▶ Task statement
Please make an exact transcription of all the data that follows.

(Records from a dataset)
****************
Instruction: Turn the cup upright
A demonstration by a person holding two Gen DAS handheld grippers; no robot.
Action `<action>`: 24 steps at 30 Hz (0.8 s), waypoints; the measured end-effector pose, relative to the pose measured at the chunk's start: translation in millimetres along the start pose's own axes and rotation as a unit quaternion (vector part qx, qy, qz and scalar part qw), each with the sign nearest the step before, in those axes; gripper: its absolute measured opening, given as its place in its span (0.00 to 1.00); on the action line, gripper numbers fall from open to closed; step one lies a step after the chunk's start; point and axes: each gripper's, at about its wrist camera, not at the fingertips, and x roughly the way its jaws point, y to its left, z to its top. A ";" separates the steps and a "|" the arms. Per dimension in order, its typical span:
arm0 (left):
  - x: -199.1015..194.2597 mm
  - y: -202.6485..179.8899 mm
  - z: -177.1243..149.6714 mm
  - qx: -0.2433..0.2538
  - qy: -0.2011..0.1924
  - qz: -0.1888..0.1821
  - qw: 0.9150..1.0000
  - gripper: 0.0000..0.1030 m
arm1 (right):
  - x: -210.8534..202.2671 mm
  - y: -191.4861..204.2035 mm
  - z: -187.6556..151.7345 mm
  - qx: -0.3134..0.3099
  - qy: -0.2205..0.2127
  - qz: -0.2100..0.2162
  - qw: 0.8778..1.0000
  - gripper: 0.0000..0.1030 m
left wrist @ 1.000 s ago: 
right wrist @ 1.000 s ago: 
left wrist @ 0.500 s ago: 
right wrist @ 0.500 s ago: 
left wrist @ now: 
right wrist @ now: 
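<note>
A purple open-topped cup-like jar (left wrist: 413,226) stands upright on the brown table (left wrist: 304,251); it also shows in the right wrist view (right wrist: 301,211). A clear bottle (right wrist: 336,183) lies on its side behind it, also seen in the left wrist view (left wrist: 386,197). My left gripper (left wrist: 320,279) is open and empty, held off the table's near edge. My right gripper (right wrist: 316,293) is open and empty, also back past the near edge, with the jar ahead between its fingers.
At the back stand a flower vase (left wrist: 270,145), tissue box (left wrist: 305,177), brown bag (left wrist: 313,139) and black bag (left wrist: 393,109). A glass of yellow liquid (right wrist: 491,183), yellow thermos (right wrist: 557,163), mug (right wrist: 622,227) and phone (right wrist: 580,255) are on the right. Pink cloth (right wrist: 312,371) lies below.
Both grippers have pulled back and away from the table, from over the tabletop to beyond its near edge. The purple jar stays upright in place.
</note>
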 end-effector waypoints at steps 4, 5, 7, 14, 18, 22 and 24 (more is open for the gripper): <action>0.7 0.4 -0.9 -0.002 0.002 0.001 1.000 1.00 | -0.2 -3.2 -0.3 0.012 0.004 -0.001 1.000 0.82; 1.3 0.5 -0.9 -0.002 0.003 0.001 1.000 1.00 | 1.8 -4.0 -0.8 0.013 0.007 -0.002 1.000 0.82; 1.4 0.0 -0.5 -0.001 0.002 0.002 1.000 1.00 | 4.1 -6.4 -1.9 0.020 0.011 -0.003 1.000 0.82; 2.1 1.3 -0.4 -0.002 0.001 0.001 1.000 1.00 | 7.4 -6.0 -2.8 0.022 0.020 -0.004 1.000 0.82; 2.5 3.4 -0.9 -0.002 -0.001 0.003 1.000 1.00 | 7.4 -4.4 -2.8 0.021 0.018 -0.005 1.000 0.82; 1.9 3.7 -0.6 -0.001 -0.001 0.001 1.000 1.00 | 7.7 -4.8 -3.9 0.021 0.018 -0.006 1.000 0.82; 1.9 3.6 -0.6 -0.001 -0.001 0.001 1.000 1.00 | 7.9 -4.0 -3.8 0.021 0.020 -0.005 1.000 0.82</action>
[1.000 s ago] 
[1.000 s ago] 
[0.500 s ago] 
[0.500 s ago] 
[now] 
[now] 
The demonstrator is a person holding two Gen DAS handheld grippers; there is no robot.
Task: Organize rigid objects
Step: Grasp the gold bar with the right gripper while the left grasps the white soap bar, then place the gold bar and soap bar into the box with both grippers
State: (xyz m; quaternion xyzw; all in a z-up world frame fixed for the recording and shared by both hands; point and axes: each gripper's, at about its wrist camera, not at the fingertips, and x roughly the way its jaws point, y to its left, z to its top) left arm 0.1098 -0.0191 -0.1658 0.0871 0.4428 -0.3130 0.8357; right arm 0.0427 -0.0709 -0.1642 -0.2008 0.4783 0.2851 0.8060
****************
▶ Output of the exercise
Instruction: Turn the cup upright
A demonstration by a person holding two Gen DAS handheld grippers; no robot.
Action `<action>`: 24 steps at 30 Hz (0.8 s), waypoints; the measured end-effector pose, relative to the pose measured at the chunk's start: translation in millimetres along the start pose's own axes and rotation as a unit quaternion (vector part qx, qy, qz and scalar part qw), each with the sign nearest the step before, in those axes; gripper: its absolute measured opening, given as its place in its span (0.00 to 1.00); on the action line, gripper numbers fall from open to closed; step one lies a step after the chunk's start; point and axes: each gripper's, at about its wrist camera, not at the fingertips, and x roughly the way its jaws point, y to its left, z to its top. A ";" separates the steps and a "|" the arms. Per dimension in order, its typical span:
arm0 (left):
  - x: -199.1015..194.2597 mm
  - y: -202.6485..179.8899 mm
  - z: -177.1243..149.6714 mm
  - qx: -0.2433..0.2538
  - qy: -0.2011..0.1924
  - qz: -0.1888..0.1821
  - qw: 0.9150..1.0000
  - gripper: 0.0000..0.1030 m
arm1 (right):
  - x: -210.8534..202.2671 mm
  - y: -191.4861..204.2035 mm
  - z: -187.6556..151.7345 mm
  - qx: -0.3134..0.3099
  - qy: -0.2205..0.2127
  - qz: -0.2100..0.2162
  - qw: 0.8778..1.0000
  - gripper: 0.0000..0.1030 m
left wrist @ 1.000 s ago: 
right wrist @ 1.000 s ago: 
left wrist @ 0.500 s ago: 
right wrist @ 0.500 s ago: 
left wrist @ now: 
right wrist @ now: 
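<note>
A purple open-topped cup-like jar (left wrist: 413,226) stands upright on the brown table (left wrist: 304,251); it also shows in the right wrist view (right wrist: 301,211). A clear bottle (right wrist: 336,183) lies on its side behind it, also seen in the left wrist view (left wrist: 386,197). My left gripper (left wrist: 320,279) is open and empty, held off the table's near edge. My right gripper (right wrist: 316,293) is open and empty, also back past the near edge, with the jar ahead between its fingers.
At the back stand a flower vase (left wrist: 270,145), tissue box (left wrist: 305,177), brown bag (left wrist: 313,139) and black bag (left wrist: 393,109). A glass of yellow liquid (right wrist: 491,183), yellow thermos (right wrist: 557,163), mug (right wrist: 622,227) and phone (right wrist: 580,255) are on the right. Pink cloth (right wrist: 312,371) lies below.
Both grippers have pulled back and away from the table, from over the tabletop to beyond its near edge. The purple jar stays upright in place.
</note>
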 end-effector waypoints at steps 4, 5, 7, 14, 18, 22 and 24 (more is open for the gripper): <action>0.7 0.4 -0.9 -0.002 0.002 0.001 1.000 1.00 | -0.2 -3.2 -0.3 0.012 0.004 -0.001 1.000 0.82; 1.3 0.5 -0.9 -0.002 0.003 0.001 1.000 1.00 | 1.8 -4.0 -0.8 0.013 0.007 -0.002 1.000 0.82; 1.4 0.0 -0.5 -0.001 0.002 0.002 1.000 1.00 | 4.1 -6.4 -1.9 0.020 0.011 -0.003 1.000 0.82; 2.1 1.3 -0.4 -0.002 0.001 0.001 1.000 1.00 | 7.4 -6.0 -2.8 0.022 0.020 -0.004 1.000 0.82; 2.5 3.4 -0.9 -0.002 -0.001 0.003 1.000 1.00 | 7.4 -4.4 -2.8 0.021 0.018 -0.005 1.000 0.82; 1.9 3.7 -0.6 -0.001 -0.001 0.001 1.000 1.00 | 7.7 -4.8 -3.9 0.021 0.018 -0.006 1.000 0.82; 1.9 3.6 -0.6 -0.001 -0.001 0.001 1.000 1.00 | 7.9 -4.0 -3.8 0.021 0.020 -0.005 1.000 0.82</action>
[1.000 s ago] 
[1.000 s ago] 
[0.500 s ago] 
[0.500 s ago] 
[now] 
[now] 
The demonstrator is a person holding two Gen DAS handheld grippers; there is no robot.
Task: Organize rigid objects
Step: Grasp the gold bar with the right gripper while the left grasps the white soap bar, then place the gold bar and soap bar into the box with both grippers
State: (xyz m; quaternion xyzw; all in a z-up world frame fixed for the recording and shared by both hands; point and axes: each gripper's, at about its wrist camera, not at the fingertips, and x roughly the way its jaws point, y to its left, z to its top) left arm 0.1098 -0.0191 -0.1658 0.0871 0.4428 -0.3130 0.8357; right arm 0.0427 -0.0709 -0.1642 -0.2008 0.4783 0.2851 0.8060

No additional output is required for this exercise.